The only problem was who was telling Shabanu’s story.

Author, Suzanne Fisher Staples
Author, Suzanne Fisher Staples

Staples was a white woman from Philadelphia who had only visited Pakistan as a reporter and editor. Her writing was limited to the knowledge of what her host family told her, which means that Staples was effectively telling Shabanu’s story through a secondhand lens. 

So, when my classmate told me that she wished Staples hadn’t made her culture look so bad (I’m paraphrasing since a particular cuss word was used and I have older readers I want to be respectful of), a little of the luster went out of the book for me. 

Shabanu, Daughter of the Wind and Haveli are both feminist stories at their core.
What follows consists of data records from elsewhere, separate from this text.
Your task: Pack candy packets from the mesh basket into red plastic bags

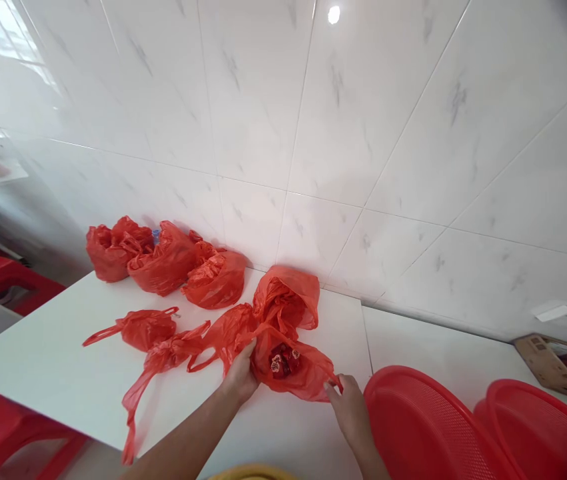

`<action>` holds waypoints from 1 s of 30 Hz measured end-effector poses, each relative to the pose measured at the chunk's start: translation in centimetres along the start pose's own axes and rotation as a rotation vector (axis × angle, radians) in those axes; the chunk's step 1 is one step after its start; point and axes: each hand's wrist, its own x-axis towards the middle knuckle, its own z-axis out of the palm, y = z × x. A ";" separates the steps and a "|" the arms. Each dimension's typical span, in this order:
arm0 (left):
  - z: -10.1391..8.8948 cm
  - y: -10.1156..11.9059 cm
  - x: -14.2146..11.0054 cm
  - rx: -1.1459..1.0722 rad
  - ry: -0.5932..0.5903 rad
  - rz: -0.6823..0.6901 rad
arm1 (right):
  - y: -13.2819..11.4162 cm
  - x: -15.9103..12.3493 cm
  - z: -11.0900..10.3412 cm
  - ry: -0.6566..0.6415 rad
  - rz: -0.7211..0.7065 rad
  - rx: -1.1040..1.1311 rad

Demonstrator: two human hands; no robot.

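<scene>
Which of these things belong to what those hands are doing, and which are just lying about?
In use:
Left hand, holding the open red bag by its edge
Right hand, pinching its other side
Dark red items inside

Apparently lying about:
Red bags along the wall
Smaller red bag
Red baskets
Cardboard box

Fingers of the left hand (242,379) disappear beneath an open red bag (308,380) at six o'clock, its dark red contents (286,360) partly covered by plastic and too small to identify. Crumpled red bags (163,260) at nine o'clock conceal their loads and all but the blue top of an object (156,235). The frame crops red stools (28,290) at eight and nine, a yellow rim (250,473) at six, red baskets (413,420) at four and five, and a cardboard box (546,357) at four. Glare and blur obscure the ten o'clock corner.
</scene>
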 end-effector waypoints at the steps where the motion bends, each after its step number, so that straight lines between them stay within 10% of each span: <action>1: 0.0 0.2 0.0 0.000 0.016 0.007 | -0.8 0.0 -0.5 -0.029 0.025 0.030; 10: 0.6 1.5 -0.5 -0.009 0.054 0.073 | -7.6 0.4 -5.1 -0.248 -0.066 0.777; 30: -1.0 3.5 -2.5 0.382 -0.035 0.240 | -8.1 0.0 -6.6 -0.195 -0.036 0.570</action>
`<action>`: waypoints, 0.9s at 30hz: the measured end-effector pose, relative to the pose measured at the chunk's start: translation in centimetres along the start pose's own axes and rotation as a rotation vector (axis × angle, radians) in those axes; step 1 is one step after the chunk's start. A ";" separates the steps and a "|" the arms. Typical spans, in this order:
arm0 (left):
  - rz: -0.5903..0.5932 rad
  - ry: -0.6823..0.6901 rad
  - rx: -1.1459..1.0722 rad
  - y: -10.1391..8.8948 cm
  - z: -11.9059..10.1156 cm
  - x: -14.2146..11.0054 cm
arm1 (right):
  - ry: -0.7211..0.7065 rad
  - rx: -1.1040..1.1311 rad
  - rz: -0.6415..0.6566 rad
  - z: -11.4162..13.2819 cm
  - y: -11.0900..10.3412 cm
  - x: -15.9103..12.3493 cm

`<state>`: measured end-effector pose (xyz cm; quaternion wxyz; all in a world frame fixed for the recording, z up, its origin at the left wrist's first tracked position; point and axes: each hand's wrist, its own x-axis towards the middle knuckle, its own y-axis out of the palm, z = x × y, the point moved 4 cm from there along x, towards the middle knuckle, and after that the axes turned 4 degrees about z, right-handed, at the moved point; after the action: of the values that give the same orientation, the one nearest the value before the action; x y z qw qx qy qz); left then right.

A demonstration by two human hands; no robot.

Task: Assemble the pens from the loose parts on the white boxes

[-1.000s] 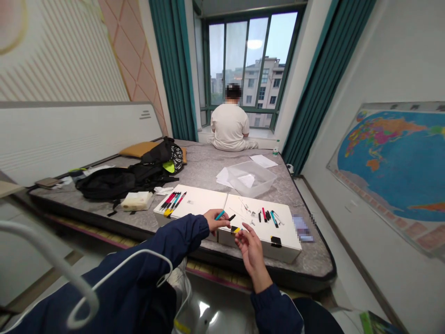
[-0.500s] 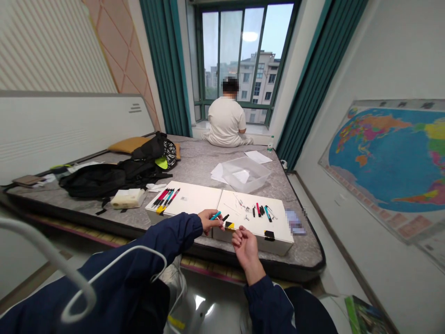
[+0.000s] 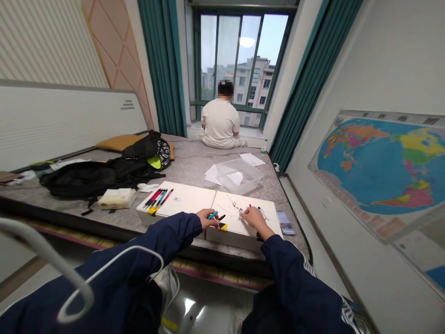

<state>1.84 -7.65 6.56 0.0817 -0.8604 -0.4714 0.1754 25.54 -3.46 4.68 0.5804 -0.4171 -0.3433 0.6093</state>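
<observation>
My left hand [image 3: 206, 219] is closed on a teal pen barrel [image 3: 212, 215] just over the near edge of the right white board [image 3: 227, 218]. My right hand [image 3: 253, 218] rests on that board, fingers curled over a scatter of small pen parts [image 3: 239, 211]; whether it holds one is hidden. A black-and-yellow piece [image 3: 223, 226] lies at the board's near edge between my hands. Several assembled pens [image 3: 158, 198] lie in a row on the left white board [image 3: 187, 200].
A clear plastic bin [image 3: 238, 176] with papers stands behind the boards. A black backpack [image 3: 90, 175] and a white pouch [image 3: 116, 198] lie at left on the grey mattress [image 3: 194, 164]. Another person [image 3: 219, 121] sits by the window. A world map [image 3: 378, 162] hangs at right.
My right hand has moved forward from in front of the board onto the scattered pen parts. My left hand has kept the teal pen barrel. The camera has shifted slightly.
</observation>
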 end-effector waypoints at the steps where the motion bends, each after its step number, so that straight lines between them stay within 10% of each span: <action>1: -0.009 0.009 0.018 -0.1 -0.1 0.1 | 0.025 -0.031 0.038 0.2 0.0 0.3; 18: -0.157 -0.005 0.060 -2.1 0.9 0.9 | 0.073 0.156 0.026 2.2 -0.3 1.5; 27: -0.045 0.061 -0.039 -1.0 0.1 0.8 | -0.207 1.393 0.084 8.4 0.6 -4.0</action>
<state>1.43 -6.43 6.63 0.0832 -0.8559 -0.4914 0.1380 17.58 -6.95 8.10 0.6528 0.0986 0.0893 0.7457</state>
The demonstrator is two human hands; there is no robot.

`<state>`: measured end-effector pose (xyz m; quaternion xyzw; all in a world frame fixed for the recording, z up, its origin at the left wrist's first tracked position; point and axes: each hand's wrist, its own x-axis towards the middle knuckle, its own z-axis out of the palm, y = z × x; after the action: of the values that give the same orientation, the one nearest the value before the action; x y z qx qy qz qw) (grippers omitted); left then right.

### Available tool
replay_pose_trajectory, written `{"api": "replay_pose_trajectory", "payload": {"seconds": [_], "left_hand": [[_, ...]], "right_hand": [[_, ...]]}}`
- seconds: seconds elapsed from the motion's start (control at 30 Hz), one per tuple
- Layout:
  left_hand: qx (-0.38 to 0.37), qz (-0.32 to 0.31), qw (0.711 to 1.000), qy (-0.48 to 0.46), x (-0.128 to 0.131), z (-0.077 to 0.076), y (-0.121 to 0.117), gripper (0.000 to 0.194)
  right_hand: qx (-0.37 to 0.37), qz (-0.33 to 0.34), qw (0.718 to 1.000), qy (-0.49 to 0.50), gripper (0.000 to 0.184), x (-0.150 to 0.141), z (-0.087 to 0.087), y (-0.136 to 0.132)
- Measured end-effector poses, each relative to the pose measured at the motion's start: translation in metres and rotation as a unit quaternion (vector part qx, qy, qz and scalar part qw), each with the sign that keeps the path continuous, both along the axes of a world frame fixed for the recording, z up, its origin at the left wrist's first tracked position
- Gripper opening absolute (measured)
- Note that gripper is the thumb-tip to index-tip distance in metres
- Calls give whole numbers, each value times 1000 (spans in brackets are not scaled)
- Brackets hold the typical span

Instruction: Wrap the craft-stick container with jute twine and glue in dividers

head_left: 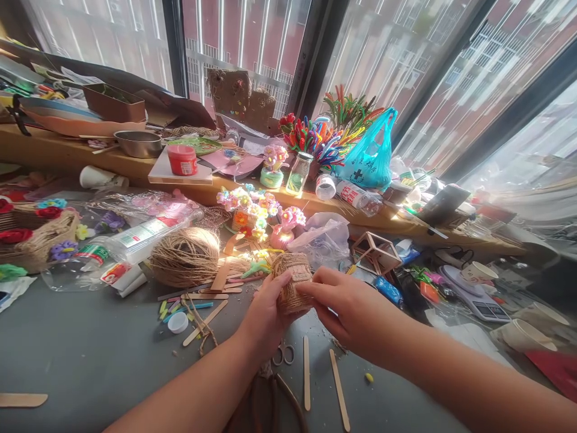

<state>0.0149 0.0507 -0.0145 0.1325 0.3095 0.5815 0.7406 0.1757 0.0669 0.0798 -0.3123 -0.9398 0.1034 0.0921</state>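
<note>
A small cylinder wrapped in brown twine [292, 285] is held tilted above the grey table. My left hand [267, 310] is closed around its left side, the thumb lying on the front. From the right, my right hand [345, 304] presses pinched fingers against the twine wrapping; whether a loose twine end lies between them I cannot make out. Left of the hands sits a big ball of twine [186, 257]. Below them lie scissors [283, 355], partly hidden, and two wooden craft sticks [307, 373].
A wooden ledge [252, 187] behind carries a red tub [182, 159], a glass jar [299, 174], pipe cleaners [315, 141] and a blue plastic bag [372, 153]. Plastic bottles [135, 236] lie at left. A kitchen scale [478, 294] and paper cups [523, 335] stand at right.
</note>
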Motion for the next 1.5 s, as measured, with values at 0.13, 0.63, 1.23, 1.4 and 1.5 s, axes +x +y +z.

And they told a story that during the 1980s and mid- 2000s wasn’t largely being told about Islamic women.

But, did Staples have the right to tell these stories?

Based on a quote in Publisher’s Weekly from 2000, Staples claims that all her books “are made up of real stories about real people.” Staples even had a picture she showed the interviewer of the thirteen-year-old girl that Shabanu was modeled after. 

This unnamed girl’s story and many other Pakistani women were collected as Staples worked with a women’s literacy project in the country until she returned to work for the Washington Post. The women’s stories were kept in journals and used as the source material for Shabanu’s story, which won Staples the Newbury Honor award in 1990.

The accolades and book deals (Staples wrote six books with only one being written set in America) Staples acquired telling someone else’s story, who she openly admits lacked agency and free will to tell their own story in the Publisher Weekly interview once again drives home why #WeNeedDiverseBooks is so important.

It also left me wondering why did Staples not ever allow the young women from the literacy project she was a part of the chance to tell their own stories?

Also, would a BIPOC author have been showered with the same praise and idolization as Staples received for Shabanu, Daughter of the Wind if they’d released a similar book?

Case in point, In a 1989 book review for the New York Times, Maurya Simon said:

“It is a pleasure to read a book that explores a way of life profoundly different from our own, and that does so with such sensitivity, admiration and verisimilitude. Ms. Staples, who was a U.P.I. correspondent in Asia and has worked for The Washington Post, has surely accomplished a small miracle in the unfolding of her touching and powerful story. She has managed to present to her readers an engaging and convincing portrait of an adolescent girl who is alternately bewildered and exhilarated by her changing mind and body; at the same time, the author offers rich and provocative insights into a culture so distanced from rock videos and designer jeans as to seem extraplanetary. I hope her readers will gain from it a renewed sense of self and a deep respect for what is other.”

Difference what a BIPOC author gets to write vs. What white authors get to write

A part of me wants to chalk Simon’s use of phrases, like “rich and provocative insights into a culture” and “convincing portrait,” and the word “verisimilitude,” which means “the appearance of being real or true” up to this being a review from the ‘80s. However, I know better and the data the Cooperative Children’s Book Center at the University of Wisconsin-Madison puts out yearly corroborates this fact.

Too often, the publishing industry wants BIPOC stories from authors who are white and not from an author of color or Indigenous background.

A white author can have a stamp in their passport, a degree on their wall, and the matching pedigree, or just have gone on vacation and gotten “inspired,” and voilà, they’ll be given the green light to become an expert on someone else’s culture.

A BIPOC author can have firsthand knowledge about who they are and their culture and be told they need to change their story to fit what a publisher thinks their audience wants in an #OwnVoices book.

And this differentiation of who gets to tell what stories, along with my classmate’s belief that her culture was done a disservice, is what keeps my tattered copies of Shabanu, Daughter of the Wind and Haveli shut tight on my shelves.

While the books hold a special place in my heart when I read them as a kid, I have iffy feelings about trying to read them now.

Do you all have any books like this on your shelves?